Her famous derriere has dominated celebrity columns for years and, more recently, it was her reported 16ins waist making the front pages as she donned a corset for her sell-out Showgirl tour.
But the shocking news that Kylie Minogue has breast cancer has put the singer's body in a more sombre spotlight.
The Australian popstar, who turns 37 this month, has cancelled the Australian leg of her tour and withdrawn from headlining the Glastonbury Festival to receive treatment.
The diagnosis was confirmed this week in Australia, according to her management company, which said: ''Whilst at home in Melbourne with her family this week prior to her Australian Showgirl Tour, Kylie was diagnosed with early breast cancer.
''She will undergo immediate treatment and consequently her Australian tour will not be able to proceed as planned.''
Kylie has been unlucky - at the age of 36, she has a one in 200 chance of getting breast cancer, although the average lifetime risk is about one in nine. Of the 41,000 women diagnosed with breast cancer each year in the UK, just 8,000 are women under the age of 50.
In the North-East, on average, 33 women are diagnosed with breast cancer every week. Each year there are around 240 deaths from breast cancer in the 34-39 age group.
In 2003 the total number of women dying from breast cancer was 12,614. Just under two per cent were in Kylie's age group.
It's not possible to prevent breast cancer but Kylie has a good chance of bettering the survival odds with her early diagnosis.
Improvements in treatment have led to a 22 per cent fall in breast cancer death rates in the last ten years. Survival has improved overall and, within the 15-39 age group, survival went up from 71 per cent between 1991-95 to 76 per cent between 1996-99.
But the popstar potentially faces months of surgery and treatment as she battles to beat the cancer. An operation to remove the tumour will be the most likely starting point of her cancer journey, as well as helping doctors to decide what course her treatment will take.
Liz Carroll, head of clinical services at the charity Breast Cancer Care, says: ''For someone of Kylie's age, we would say breast cancer was uncommon. There are a whole host of other factors to consider at that age compared to women in their 50s and 60s."
After being diagnosed, surgery to remove the cancerous lump is usually the first treatment for most women.
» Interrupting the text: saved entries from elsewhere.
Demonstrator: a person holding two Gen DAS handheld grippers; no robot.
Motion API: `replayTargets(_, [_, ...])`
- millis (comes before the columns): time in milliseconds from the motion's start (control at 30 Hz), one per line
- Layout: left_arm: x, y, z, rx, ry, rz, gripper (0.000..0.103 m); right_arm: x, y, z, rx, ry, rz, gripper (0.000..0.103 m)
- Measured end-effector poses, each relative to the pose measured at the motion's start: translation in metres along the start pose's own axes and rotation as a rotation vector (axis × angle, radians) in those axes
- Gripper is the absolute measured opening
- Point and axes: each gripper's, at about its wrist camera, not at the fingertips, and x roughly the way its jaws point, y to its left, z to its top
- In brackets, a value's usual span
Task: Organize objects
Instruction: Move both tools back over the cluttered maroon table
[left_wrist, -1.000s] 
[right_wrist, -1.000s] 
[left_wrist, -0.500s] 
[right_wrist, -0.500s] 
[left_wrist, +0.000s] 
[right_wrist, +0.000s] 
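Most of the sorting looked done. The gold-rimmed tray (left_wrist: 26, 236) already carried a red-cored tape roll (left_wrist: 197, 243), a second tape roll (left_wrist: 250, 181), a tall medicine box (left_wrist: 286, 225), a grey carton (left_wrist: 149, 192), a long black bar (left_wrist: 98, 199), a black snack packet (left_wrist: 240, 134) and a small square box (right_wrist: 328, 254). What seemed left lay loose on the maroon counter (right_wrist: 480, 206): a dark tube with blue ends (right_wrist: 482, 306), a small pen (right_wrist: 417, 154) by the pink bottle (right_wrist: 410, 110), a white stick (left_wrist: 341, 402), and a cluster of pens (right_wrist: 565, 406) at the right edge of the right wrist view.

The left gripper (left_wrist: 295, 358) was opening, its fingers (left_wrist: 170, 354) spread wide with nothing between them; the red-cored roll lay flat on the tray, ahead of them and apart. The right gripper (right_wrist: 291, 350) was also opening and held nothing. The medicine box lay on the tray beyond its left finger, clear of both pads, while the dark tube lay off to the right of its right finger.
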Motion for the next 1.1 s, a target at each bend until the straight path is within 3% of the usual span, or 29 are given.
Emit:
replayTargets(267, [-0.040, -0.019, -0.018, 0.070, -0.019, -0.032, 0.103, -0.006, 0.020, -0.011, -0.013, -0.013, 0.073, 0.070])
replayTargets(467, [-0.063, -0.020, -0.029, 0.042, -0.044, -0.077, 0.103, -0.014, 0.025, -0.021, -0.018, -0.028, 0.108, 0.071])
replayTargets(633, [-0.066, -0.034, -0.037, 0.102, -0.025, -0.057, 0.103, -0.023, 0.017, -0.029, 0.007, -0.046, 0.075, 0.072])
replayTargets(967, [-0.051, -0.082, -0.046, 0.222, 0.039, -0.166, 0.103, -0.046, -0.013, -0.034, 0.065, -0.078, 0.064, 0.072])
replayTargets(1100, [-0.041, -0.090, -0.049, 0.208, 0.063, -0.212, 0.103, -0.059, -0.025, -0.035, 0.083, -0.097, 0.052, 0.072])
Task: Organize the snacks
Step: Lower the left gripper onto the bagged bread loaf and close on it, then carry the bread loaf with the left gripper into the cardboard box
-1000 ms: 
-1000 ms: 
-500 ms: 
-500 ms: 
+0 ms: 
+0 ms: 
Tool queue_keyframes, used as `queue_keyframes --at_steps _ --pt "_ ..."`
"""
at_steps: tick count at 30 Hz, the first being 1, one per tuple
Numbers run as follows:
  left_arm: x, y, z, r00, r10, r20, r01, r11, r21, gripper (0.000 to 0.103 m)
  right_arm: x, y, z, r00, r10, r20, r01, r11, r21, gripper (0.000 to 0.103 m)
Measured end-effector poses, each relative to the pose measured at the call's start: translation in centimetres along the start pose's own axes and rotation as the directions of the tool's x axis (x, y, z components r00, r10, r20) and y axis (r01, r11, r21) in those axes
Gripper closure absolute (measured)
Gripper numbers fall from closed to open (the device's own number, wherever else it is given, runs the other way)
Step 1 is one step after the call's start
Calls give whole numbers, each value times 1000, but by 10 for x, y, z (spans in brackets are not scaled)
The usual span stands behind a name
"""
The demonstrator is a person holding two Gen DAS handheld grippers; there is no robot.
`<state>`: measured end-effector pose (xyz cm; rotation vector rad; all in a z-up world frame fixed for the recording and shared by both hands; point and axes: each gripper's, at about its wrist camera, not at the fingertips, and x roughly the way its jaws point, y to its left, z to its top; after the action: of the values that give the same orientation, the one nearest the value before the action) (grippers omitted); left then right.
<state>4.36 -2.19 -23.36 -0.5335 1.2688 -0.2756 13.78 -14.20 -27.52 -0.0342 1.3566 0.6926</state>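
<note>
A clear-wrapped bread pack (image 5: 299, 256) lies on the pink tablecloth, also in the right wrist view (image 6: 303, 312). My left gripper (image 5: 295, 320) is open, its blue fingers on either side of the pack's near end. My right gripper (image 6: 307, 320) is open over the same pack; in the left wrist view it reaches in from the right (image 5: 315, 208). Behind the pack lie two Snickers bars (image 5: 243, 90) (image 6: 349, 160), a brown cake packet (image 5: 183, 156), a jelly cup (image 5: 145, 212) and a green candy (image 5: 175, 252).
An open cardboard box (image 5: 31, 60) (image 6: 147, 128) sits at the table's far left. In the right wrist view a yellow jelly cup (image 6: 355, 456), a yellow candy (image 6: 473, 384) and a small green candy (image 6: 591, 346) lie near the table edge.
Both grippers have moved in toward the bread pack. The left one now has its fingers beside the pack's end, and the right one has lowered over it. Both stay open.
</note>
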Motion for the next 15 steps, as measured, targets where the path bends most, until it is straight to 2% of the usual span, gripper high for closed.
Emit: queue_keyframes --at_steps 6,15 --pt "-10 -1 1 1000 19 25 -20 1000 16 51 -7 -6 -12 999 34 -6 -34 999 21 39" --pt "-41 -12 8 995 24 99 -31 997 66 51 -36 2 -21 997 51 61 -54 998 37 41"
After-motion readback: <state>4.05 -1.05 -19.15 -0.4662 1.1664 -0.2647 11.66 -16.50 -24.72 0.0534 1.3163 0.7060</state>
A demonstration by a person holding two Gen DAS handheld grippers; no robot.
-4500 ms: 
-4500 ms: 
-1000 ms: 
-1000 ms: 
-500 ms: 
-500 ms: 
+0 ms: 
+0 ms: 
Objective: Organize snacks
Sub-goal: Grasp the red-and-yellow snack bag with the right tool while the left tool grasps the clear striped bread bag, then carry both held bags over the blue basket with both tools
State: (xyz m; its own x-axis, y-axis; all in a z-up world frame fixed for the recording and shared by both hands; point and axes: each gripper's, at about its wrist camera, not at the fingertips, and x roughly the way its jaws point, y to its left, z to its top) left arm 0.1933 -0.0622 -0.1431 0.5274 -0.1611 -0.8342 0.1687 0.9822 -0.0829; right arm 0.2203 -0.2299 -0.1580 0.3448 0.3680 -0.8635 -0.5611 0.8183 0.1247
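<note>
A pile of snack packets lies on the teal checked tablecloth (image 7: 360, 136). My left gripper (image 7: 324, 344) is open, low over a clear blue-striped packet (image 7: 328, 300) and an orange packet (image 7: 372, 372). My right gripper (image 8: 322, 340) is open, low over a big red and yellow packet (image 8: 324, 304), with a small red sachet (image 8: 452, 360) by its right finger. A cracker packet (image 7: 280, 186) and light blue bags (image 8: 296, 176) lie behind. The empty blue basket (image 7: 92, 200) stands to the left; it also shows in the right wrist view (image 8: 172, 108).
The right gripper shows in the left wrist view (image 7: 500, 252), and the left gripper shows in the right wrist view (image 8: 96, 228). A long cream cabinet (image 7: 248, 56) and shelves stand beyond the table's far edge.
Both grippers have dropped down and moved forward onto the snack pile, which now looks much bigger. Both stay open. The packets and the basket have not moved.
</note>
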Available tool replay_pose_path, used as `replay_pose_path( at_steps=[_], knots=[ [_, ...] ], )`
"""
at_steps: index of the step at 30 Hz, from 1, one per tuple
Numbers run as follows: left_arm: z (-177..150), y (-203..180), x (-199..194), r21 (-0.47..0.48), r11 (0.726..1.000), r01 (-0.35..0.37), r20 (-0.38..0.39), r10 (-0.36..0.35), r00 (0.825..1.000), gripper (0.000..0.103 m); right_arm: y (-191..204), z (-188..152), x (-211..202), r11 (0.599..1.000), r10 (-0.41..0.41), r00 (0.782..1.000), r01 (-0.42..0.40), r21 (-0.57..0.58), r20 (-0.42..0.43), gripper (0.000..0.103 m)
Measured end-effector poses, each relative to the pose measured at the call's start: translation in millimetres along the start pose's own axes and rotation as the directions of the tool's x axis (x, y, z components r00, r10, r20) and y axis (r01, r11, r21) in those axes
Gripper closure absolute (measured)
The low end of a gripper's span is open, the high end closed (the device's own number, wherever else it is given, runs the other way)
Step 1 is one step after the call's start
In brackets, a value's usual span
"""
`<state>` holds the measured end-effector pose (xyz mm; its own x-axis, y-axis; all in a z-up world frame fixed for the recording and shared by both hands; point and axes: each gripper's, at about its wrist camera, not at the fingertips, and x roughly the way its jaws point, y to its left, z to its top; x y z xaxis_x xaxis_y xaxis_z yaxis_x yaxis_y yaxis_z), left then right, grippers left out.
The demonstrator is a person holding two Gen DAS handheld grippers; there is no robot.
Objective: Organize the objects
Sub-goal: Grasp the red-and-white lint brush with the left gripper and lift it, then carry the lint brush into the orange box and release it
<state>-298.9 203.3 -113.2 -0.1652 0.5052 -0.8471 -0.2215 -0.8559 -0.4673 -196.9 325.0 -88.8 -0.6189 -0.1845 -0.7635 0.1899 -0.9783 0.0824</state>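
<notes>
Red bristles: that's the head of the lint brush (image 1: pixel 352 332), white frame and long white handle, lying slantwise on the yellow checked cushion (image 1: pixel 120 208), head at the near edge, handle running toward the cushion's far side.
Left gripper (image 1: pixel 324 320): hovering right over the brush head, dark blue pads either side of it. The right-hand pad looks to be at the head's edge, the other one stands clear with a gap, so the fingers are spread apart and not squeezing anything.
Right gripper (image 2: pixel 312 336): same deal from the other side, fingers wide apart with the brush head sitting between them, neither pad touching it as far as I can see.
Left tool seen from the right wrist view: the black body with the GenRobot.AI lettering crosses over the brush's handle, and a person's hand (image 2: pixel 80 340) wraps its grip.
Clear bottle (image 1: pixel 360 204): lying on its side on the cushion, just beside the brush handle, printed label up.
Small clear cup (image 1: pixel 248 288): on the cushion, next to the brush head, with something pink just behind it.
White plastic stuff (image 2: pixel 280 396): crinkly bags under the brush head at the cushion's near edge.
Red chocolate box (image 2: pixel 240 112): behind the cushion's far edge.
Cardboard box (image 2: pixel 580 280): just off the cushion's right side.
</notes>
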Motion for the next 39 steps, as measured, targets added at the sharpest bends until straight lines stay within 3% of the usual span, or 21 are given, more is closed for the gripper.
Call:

Occasionally, women may be given chemotherapy before surgery to shrink the tumour.
The doctor will usually have decided whether just the lump needs to be removed - a lumpectomy - or the whole breast -- a mastectomy.
After surgery the majority of women will have chemotherapy to ensure none of the cancer has spread in the breast or to other parts of the body. Carroll says that, for young women, doctors would almost always recommend chemotherapy as a precaution.
But chemotherapy can affect fertility, another factor for women who have been diagnosed at a young age to consider. This side effect may come as a further blow to Kylie, whose desire to start a family has been well documented.
Kylie's Showgirl tour had already taken her on a whirlwind tour of the UK and Europe before her gruelling schedule stopped following the shock diagnosis.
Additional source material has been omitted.